■ Exercise instructions:
Within the listing below, how many lines include the string "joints"? Reply with only the number.

* * *

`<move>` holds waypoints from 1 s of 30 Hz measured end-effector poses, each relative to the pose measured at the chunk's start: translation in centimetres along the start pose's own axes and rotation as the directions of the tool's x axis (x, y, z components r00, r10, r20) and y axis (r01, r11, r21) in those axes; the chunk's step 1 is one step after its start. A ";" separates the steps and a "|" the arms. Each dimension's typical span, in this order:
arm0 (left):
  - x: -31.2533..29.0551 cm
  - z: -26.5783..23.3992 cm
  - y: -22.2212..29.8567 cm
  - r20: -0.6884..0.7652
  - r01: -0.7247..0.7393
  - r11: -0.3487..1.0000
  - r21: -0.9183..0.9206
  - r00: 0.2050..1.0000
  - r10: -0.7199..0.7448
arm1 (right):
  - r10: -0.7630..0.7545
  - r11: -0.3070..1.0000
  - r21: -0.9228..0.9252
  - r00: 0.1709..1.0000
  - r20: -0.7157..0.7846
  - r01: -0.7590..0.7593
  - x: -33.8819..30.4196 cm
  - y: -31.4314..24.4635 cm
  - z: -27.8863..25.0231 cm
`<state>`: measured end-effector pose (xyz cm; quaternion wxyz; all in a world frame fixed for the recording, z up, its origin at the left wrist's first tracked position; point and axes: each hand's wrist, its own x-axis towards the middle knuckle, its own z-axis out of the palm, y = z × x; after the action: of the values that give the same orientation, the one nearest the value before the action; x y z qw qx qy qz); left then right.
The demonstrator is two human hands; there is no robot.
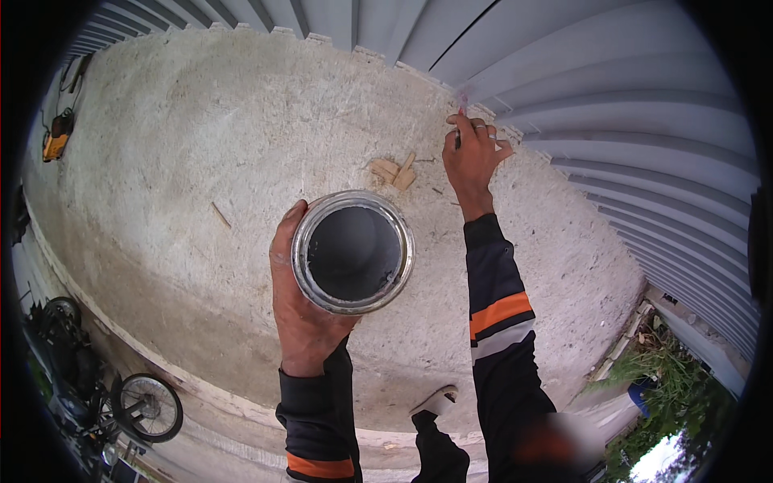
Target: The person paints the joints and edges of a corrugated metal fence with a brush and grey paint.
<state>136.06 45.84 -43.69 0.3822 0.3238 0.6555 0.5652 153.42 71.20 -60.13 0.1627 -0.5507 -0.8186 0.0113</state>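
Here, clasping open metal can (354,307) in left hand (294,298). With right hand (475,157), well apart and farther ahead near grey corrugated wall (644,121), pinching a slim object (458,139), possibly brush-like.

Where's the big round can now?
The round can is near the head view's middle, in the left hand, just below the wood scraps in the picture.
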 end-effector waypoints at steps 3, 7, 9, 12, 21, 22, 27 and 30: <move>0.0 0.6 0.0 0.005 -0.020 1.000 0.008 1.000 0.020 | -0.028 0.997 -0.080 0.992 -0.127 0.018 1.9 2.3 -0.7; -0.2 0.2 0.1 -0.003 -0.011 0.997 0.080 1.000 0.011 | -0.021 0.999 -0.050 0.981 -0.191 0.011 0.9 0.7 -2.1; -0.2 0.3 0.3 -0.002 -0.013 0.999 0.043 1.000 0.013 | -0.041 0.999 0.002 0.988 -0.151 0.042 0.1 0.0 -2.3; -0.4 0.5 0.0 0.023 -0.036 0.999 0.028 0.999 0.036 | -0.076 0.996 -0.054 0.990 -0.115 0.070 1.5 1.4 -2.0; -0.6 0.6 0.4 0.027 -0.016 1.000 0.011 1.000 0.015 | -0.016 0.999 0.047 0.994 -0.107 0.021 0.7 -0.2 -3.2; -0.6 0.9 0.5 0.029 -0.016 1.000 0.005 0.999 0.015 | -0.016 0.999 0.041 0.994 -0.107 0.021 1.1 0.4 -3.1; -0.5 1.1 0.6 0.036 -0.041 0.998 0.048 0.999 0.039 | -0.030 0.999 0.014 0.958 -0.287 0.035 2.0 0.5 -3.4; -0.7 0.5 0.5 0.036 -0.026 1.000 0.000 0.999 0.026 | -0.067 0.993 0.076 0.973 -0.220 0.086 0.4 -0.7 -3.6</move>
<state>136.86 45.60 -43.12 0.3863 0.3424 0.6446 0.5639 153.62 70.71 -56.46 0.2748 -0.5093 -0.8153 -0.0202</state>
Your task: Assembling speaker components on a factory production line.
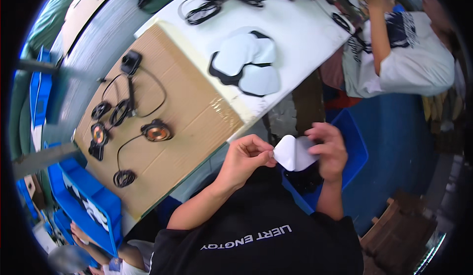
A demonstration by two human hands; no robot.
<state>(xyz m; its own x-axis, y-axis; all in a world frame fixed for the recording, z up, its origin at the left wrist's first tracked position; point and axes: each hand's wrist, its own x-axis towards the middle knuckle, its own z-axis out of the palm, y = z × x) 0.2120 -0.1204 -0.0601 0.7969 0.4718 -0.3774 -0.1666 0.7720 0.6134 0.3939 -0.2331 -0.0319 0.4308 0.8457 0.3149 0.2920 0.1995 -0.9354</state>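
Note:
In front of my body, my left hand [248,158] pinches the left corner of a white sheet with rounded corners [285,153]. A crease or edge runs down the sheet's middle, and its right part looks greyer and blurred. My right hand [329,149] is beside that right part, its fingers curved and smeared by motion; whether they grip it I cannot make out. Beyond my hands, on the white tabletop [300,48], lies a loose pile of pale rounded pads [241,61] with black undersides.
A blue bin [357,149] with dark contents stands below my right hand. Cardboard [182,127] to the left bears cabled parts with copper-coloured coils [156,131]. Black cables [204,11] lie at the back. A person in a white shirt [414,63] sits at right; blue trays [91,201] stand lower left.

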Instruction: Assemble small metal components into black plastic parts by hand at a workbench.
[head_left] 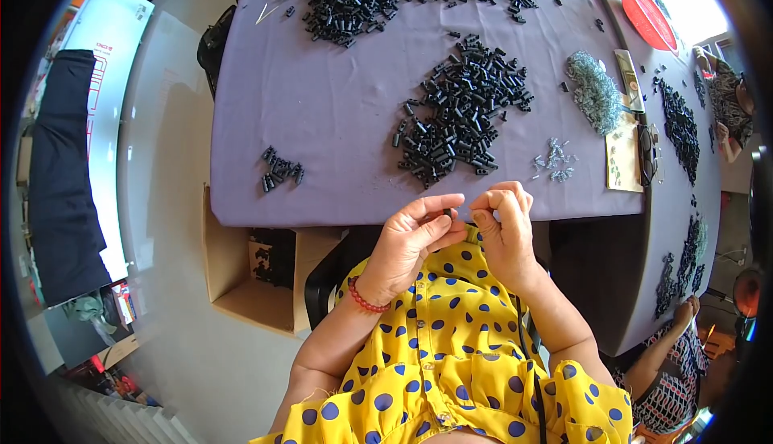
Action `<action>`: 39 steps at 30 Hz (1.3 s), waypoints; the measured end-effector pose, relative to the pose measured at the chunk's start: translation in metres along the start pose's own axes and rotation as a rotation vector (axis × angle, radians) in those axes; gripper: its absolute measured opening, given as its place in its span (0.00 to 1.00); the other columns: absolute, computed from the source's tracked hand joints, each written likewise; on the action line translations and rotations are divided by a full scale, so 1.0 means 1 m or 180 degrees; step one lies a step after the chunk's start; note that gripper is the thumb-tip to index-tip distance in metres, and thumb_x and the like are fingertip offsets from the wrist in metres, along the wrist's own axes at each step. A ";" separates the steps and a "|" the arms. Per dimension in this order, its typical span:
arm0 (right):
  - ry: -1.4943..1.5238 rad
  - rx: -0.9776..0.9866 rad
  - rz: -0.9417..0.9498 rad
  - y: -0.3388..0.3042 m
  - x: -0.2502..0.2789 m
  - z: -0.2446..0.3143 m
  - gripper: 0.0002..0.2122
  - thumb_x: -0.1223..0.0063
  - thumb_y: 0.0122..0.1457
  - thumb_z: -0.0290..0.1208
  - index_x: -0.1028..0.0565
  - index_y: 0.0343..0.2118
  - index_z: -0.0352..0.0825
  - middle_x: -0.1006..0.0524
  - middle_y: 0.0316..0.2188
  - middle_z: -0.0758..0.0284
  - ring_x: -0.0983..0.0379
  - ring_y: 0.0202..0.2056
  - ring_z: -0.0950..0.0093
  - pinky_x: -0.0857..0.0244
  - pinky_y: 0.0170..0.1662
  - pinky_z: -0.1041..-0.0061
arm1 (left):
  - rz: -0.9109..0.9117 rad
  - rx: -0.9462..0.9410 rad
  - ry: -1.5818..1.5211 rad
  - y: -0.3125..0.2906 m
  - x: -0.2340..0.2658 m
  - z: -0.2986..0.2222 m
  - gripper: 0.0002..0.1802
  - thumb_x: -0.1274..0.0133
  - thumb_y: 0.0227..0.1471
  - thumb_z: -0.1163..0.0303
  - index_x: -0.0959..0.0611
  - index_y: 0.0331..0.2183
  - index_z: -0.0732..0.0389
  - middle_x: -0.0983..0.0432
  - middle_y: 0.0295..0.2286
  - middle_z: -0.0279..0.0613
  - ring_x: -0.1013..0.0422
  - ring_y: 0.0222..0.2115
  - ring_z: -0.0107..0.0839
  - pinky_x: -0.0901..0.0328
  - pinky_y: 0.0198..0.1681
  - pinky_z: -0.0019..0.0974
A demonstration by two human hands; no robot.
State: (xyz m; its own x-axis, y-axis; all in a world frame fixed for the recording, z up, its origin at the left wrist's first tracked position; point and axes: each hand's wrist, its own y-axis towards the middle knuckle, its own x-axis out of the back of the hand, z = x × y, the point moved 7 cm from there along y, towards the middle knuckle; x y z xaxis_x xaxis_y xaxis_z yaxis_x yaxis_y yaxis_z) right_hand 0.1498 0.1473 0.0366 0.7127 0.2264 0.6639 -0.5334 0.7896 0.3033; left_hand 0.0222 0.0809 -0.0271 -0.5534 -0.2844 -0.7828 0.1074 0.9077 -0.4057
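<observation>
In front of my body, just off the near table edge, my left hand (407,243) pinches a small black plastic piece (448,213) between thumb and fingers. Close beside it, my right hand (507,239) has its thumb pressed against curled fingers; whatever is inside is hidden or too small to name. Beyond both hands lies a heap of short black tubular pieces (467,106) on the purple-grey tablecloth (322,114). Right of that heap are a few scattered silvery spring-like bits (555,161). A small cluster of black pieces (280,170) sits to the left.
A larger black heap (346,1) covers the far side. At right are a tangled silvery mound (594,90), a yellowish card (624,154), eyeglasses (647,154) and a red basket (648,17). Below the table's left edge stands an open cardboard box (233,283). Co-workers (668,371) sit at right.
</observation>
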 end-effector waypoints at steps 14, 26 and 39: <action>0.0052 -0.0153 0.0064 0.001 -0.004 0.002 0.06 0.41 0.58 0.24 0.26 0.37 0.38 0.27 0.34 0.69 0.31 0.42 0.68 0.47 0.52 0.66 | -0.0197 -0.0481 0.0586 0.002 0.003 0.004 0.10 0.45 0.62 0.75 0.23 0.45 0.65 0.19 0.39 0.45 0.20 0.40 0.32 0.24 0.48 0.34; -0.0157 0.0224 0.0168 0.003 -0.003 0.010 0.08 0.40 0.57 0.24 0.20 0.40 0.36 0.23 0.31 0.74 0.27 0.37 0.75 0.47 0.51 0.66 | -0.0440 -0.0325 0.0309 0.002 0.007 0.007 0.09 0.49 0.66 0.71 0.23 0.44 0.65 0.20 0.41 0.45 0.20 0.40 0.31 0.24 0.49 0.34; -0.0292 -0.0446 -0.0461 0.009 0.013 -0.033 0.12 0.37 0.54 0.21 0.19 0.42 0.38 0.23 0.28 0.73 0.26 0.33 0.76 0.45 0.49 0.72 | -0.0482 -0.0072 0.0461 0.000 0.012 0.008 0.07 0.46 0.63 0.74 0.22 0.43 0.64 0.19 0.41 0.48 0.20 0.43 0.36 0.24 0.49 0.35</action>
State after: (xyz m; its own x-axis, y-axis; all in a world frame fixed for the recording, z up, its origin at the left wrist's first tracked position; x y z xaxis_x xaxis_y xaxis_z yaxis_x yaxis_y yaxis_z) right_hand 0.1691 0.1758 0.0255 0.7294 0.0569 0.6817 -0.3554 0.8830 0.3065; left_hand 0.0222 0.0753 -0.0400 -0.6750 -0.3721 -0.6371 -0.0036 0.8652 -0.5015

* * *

■ Exercise output:
2